An exact transcription of all the data is required; the pictures are to be left out.
'''
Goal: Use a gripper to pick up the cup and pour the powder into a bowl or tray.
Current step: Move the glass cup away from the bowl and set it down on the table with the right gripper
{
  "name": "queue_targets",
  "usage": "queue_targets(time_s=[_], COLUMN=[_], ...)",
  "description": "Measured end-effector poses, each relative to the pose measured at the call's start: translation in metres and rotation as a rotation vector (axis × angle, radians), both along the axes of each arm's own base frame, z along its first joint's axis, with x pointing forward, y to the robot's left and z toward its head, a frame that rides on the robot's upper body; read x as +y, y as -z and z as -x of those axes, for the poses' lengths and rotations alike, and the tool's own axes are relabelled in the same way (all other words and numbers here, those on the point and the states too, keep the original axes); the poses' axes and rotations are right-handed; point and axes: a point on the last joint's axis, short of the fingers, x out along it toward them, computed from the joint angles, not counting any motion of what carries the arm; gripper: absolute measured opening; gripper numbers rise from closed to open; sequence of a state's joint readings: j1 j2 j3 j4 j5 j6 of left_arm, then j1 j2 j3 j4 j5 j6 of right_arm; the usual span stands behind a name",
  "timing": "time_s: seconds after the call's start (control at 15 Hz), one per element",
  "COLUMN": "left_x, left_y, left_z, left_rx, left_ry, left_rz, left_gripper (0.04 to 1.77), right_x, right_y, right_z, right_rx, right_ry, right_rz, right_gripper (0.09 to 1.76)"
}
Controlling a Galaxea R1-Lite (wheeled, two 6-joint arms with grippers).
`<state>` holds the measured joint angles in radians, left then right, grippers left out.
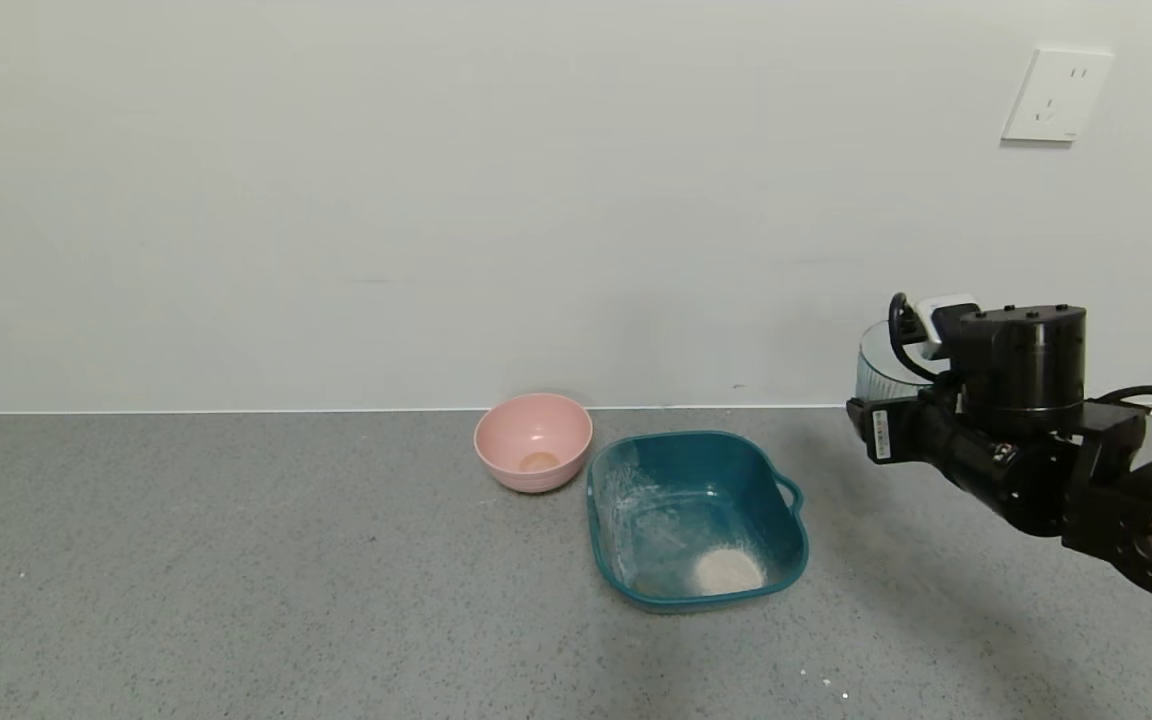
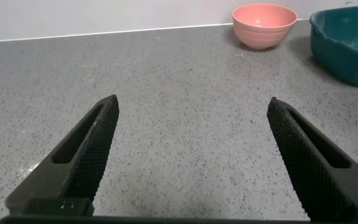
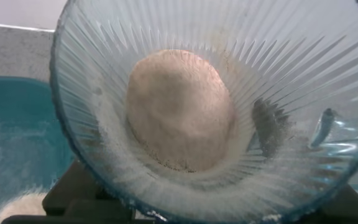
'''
* [Answer space]
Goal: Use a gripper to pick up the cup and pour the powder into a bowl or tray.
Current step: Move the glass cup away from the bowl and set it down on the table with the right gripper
{
  "name": "queue_targets",
  "usage": "queue_targets(time_s=[_], COLUMN=[_], ...)",
  "description": "Measured end-effector poses, each relative to the pose measured at the call's start: translation in metres and rotation as a rotation vector (axis × angle, radians), both along the axes of each arm's own base frame, z along its first joint's axis, with x pointing forward, y to the robot's left and z toward its head, a frame that rides on the robot's upper body; read x as +y, y as -z and z as -x of those axes, for the poses' lengths and rotations alike, and the tool's own axes are relabelled in the same way (all other words and numbers here, those on the point and the states too, keep the original axes); the poses' axes and rotations are right-handed; point and axes: a point on the last joint's axis, short of the fingers, x out along it toward them, computed from the joint angles, not counting any motion of what carries the arm; gripper: absolute measured opening; gripper numbers rise from closed to open; sequence of a state's joint readings: j1 j2 j3 j4 j5 j6 of left_arm, then j1 j2 j3 j4 j5 j6 of right_arm; the usual span stands behind a name",
  "timing": "time_s: seconds after the call's start (control at 15 Hz), one per element",
  "COLUMN": "left_x, left_y, left_z, left_rx, left_ry, left_rz, left_gripper (0.04 to 1.77), right_x, right_y, right_z, right_rx, right_ry, right_rz, right_gripper (0.09 to 1.76)"
}
Controlling a Galaxea R1-Lite (wheeled, two 6-joint arms with grippers).
`<state>` holds the measured joint angles in radians, left then right, grippers left out.

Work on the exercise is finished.